Auf der Suche nach dem kleinen Glück

Auf der Suche nach dem kleinen Glück
Poesie und Leidenschaft sind die Ingredienzien, mit denen die Sängerin und  Dichterin Ulla Meinecke ihre ZuhörerInnen beglückt. Mit ihrem musikalischen Partner, Keyboarder Reinmar Henschke, stand sie auf der Kulturzauber-Bühne an der KuSch, um in ihren „Songs und Geschichten“ über die wahre Liebe, große Dramen und starken Abgänge zu singen. In weißes, luftiges Leinen gehüllt und mit Kapitänsmütze auf dem Kopf, ließ sie dabei in der heißen Juninacht ihrer „Hardcore-Romantik“ freien Lauf.„Schön für euch zu singen und danke fürs Kommen“, ließ die in Berlin lebende gebürtige Usingerin ihr Publikum wissen, die zum zweiten Mal nach 2014 in Herborn gastierte. Zwar bedurfte es dafür Corona-bedingt mehrere Anläufe zur Umsetzung des Konzerts, was die „grande dame“ der deutschsprachigen Popmusik noch mehr anspornte, ihr Bestes zu geben. Mit „Das war schon immer so“, eine von Billy Joel höchstpersönlich abgesegnete Version seines Hits „That’s Just The Way You Are“, eröffnete Ulla Meinecke ihren berührenden Konzertabend. „Dieses Lied hilft mir Kurs zu halten“, bekannte die Meisterin der treffenden Worte, die instrumental vortrefflich unterstützt wurde von Reinmar Henschke.

Zwischen Pop und Chanson, Balladen und swingenden Midtempo-Nummern sang die inzwischen etwas aus dem Blickfeld einer größeren Öffentlichkeit gerückte Meisterin der treffenden Worte übers (eigene) Älterwerden, über Sentimentalitäten im Hafencafe und über die Jugend, die sich mit Leidenschaft und Stolz dem Leben stellen sollte.
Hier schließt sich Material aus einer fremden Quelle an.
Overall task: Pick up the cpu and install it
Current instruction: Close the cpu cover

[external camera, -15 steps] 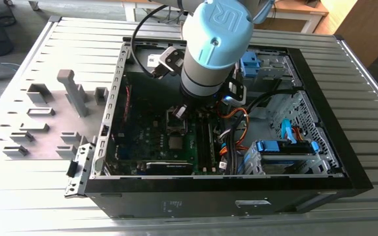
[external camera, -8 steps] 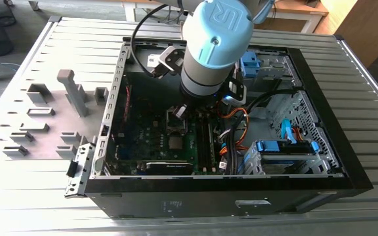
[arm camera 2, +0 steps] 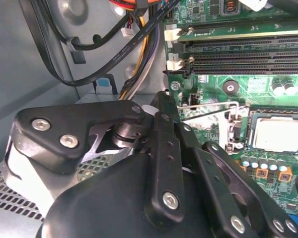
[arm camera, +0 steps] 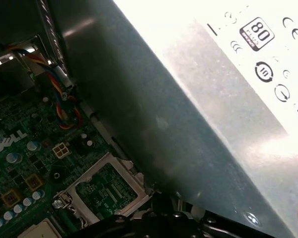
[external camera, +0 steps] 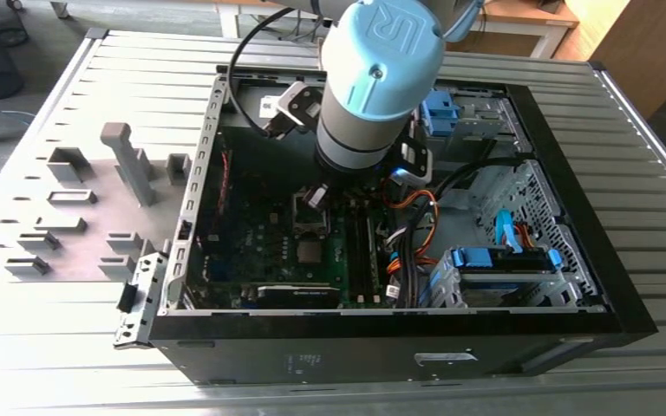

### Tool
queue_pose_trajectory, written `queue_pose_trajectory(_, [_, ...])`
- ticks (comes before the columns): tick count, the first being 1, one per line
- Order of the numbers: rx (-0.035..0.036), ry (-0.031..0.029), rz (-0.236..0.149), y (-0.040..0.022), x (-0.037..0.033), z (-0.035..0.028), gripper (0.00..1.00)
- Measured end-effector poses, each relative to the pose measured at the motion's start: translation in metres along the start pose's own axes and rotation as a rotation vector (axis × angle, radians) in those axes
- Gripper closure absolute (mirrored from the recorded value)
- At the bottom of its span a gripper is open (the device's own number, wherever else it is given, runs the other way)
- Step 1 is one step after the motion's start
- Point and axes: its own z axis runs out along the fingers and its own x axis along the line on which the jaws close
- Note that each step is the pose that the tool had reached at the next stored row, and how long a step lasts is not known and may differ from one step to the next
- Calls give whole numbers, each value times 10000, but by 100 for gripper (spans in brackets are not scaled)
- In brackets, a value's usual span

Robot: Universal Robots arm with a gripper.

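Note:
The cpu (arm camera 2: 278, 131) is a small silvery-grey square lying flat in the motherboard socket (arm camera 2: 248, 134). It also shows in the exterior view as the cpu (external camera: 308, 253) on the green board, and at a frame edge as the cpu (arm camera: 37, 230). Beside it the socket's metal load frame (arm camera: 104, 188) lies swung open, and its wire lever (arm camera 2: 208, 106) stands free. My gripper (external camera: 313, 198) hangs low inside the open computer case (external camera: 212, 173), just above the open frame and a little beyond the cpu. Its black linkage (arm camera 2: 164, 188) sits in the foreground and hides its tips.
The grey power-supply box (arm camera: 213, 99) looms close to the wrist. Memory slots (arm camera 2: 238, 49) and cable bundles (external camera: 408, 217) flank the socket. A drive cage with blue tabs (external camera: 495, 260) stands at the exterior view's right. Grey holder blocks (external camera: 90, 208) sit outside the case at the left.

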Motion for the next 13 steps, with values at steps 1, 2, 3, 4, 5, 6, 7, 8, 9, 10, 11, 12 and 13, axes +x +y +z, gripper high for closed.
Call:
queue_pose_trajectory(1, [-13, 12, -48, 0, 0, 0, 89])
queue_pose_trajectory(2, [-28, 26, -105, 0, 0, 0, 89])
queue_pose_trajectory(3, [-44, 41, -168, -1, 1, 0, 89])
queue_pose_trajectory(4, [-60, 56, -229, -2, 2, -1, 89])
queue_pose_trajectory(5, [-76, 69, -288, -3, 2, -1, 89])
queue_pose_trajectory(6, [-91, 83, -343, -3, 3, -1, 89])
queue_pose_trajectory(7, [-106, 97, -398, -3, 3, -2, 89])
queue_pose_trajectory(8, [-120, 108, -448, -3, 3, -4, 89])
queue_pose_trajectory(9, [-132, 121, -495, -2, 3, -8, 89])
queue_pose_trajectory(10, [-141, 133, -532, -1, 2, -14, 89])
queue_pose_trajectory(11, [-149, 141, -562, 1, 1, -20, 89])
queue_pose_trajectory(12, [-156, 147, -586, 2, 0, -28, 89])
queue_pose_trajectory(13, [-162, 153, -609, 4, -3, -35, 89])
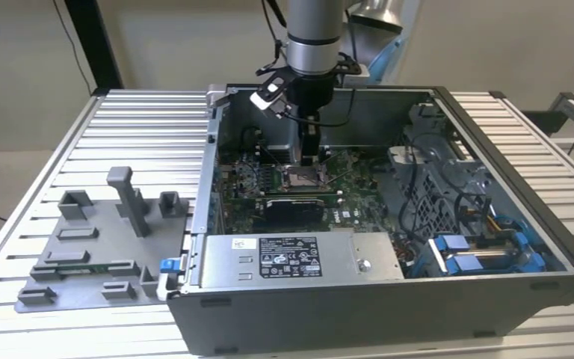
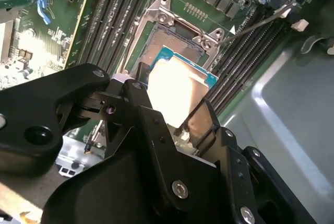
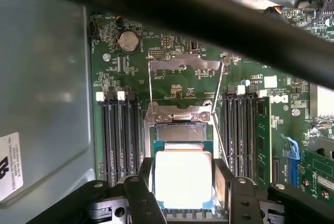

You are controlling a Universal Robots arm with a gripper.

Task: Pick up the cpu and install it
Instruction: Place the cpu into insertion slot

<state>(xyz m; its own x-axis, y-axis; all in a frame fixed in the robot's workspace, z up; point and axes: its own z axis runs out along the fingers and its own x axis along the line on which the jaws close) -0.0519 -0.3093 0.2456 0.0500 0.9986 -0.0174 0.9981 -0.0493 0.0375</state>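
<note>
Exterior view, I have the gripper [image 1: 310,158] low inside the computer case [image 1: 387,310], second wrist view, fingers [image 2: 201,125] clamped on the cpu [image 2: 177,91] by two opposite edges, first wrist view, cpu [image 3: 182,179] held over the open socket [image 3: 180,130], partly covering it

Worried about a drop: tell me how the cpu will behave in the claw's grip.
The cpu looks like a thin, stiff plate with a metal top, so it probably won't flex in the claw. Its glossy lid suggests slipperiness; gripped by its edges, it could slide or tilt. It looks small and likely light, but a drop onto the socket might damage it.
</note>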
An ihre eigene Kindheit und ihren Helden Tom Sawyer und Huckleberry Finn erinnerte Ulla Meinecke sich in dem Lied „Ich wollte niemals Becky Thatcher sein“, das letztlich aufzeigen soll, dass man mit Angst und Angepasstheit nicht weiter kommt.

Ulla Meinecke ist älter geworden, ihre Lust und die Neugier aufs Leben sind geblieben. „Ich wollte Rhythmus und Melodie sein“, und davon tischte das Duo Meinecke und Henschke reichlich auf. Ob Vertonungen von bekannten deutschen Musikern oder Coverversionen bekannter Hits, wie ihre Hommage an die ewig währende Liebe („Wenn wir Glück haben“)  oder ihre Liebe zu den Bären, die oft nicht da sein können, wo sie hingehören, die sie zur Melodie on Gilbert O‘ Sullivans „Clair“ zu Gehör brachte. Und ihre  Adaptionen von Rio Reisers „Junimond“ und Charles Aznavours „Du lässt dich gehen“, waren wie geschaffen für ihre immer noch samtige und zugleich kraftvolle Stimme, mit der sie sich auch jazzig inspiriert schon mal dem Scat-Gesang hingab.

Von süßen Sünden, die man ohne Seele nicht auskosten kann, von heilenden Stimmen und Trostspendern, wie Aretha Franklin und Tom Waits, ließ sich Ulla Meinecke den Weg weisen, um die Sonne in ihrem Herzen aufgehen zu lassen. So offerierte sie in „50 Tipps ihn zu verlassen“ – das im Paul Simon Original „50 Ways To Leave Your Lover“ heißt –  oder empfahl in  „Wenn wir Glück haben“, dass man jeden Tag wie ein Fest feiern sollte.

Mit ihren Alltagsgeschichten  riss Ulla Meinecke ihre Zuhörerschar für neunzig Minuten aus dem Alltag. Ihren Abend der nachdenklich-ironische Sicht auf die alltäglichen Dinge sowie der spannenden und humorvollen Erkenntnisse über das Sein an sich, beendete sie  – wie zu erwarten –  mit dem Klassiker „Die Tänzerin“ und einem wunderschön schmachtenden Abschiedslied, in dem es um die Wiederentdeckung des eigenen Glückes ging.